Pour l’anecdote, je vais partager une situation personnelle qui parlera à certains. Quand j’ai été devant des choix professionnels, je me réfugiais dans la formalisation d’une feuille Excel pour évaluer les deux situations, l’actuelle et la potentielle future, selon différents critères, comme la rémunération, l’ambiance au travail, l’impact de l’expérience sur le CV, le rebond sur d’autres opportunités. J’évaluais, je pondérais chaque critère, et je regardais le résultat, qui m’indiquait si je devais changer ou pas …. puis, si le résultat ne me satisfaisait pas, je changeais les pondérations, voire les évaluations … pour obtenir un résultat dont j’avais tout simplement envie. Finalement, je cherchais à rationaliser l’intuition. Aujourd’hui, je gagne du temps et vais directement à l’intuition, sans passer par la case feuille Excel !

En conclusion, je suis persuadé que le progrès technologique favorise un éveil des consciences de chacun, celles de faire partie d’un tout, pour lequel l’individu ne peut (totalement) maîtriser les retombées de ses actions, ni dans l’évolution, dans le temps, ni face à la complexité de l’étendue. Sans opposer ceux qui préfèrent regarder le passé et ceux qui se projettent délibérément dans le futur, sans opposer rationnels et intuitifs, vivre est un subtil équilibre entre rationalité limitée et sérendipité.

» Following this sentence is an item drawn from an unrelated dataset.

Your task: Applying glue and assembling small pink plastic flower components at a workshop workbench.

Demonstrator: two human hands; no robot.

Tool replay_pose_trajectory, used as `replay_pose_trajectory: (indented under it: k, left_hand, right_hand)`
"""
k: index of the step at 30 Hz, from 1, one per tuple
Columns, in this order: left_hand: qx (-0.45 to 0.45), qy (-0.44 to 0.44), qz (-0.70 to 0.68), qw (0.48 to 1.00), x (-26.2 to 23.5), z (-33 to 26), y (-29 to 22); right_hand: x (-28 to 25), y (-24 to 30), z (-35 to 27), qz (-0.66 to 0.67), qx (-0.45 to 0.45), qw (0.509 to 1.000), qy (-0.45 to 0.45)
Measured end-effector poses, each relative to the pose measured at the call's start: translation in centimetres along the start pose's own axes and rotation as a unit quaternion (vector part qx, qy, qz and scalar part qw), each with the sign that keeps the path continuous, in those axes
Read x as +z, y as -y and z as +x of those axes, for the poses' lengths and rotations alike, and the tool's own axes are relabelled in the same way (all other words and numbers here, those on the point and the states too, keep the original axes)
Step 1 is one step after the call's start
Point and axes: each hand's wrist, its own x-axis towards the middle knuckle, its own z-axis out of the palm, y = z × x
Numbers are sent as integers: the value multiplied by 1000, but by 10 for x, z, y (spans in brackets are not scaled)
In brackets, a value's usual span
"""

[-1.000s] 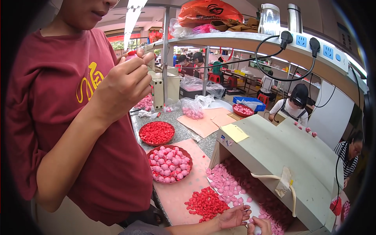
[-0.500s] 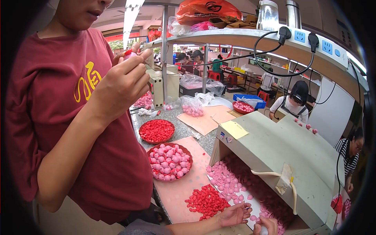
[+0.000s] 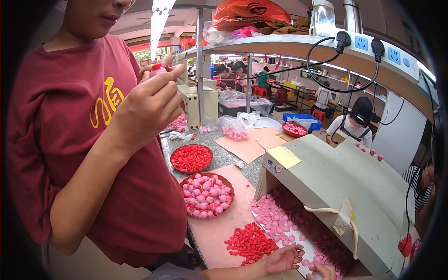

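While a co-worker in a red shirt (image 3: 70,140) stands close at the left, the wearer's left hand (image 3: 282,258) rests on the counter (image 3: 224,228), fingers loosely apart, touching a pile of red pieces (image 3: 249,241). Right hand (image 3: 324,270) sits just beside it among pink pieces (image 3: 270,219) inside a box (image 3: 336,186); its fingers cannot be told.

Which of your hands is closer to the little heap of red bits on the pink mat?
Left. The left hand lies right beside the red heap, fingertips nearly touching. The right hand is farther right, by the box's pink pieces.
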Motion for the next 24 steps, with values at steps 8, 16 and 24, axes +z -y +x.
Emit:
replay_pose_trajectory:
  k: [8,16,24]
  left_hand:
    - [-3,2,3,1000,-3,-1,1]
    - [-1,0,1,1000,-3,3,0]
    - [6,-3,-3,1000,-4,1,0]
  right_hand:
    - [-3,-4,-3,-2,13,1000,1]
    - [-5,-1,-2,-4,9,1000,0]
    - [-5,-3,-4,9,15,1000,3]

Je crois que c’est la raison pour laquelle les individus recherchent de plus en plus de sens dans ce qu’ils font, dans leur perception de la relation au travail, qu’ils reviennent à des relations plus simples, plus authentiques, bien au-delà des dérives des réseaux sociaux et des illusions qu’ils créent, fermement convaincus que l’aventure humaine n’est pas à l’extérieur, mais bien à l’intérieur.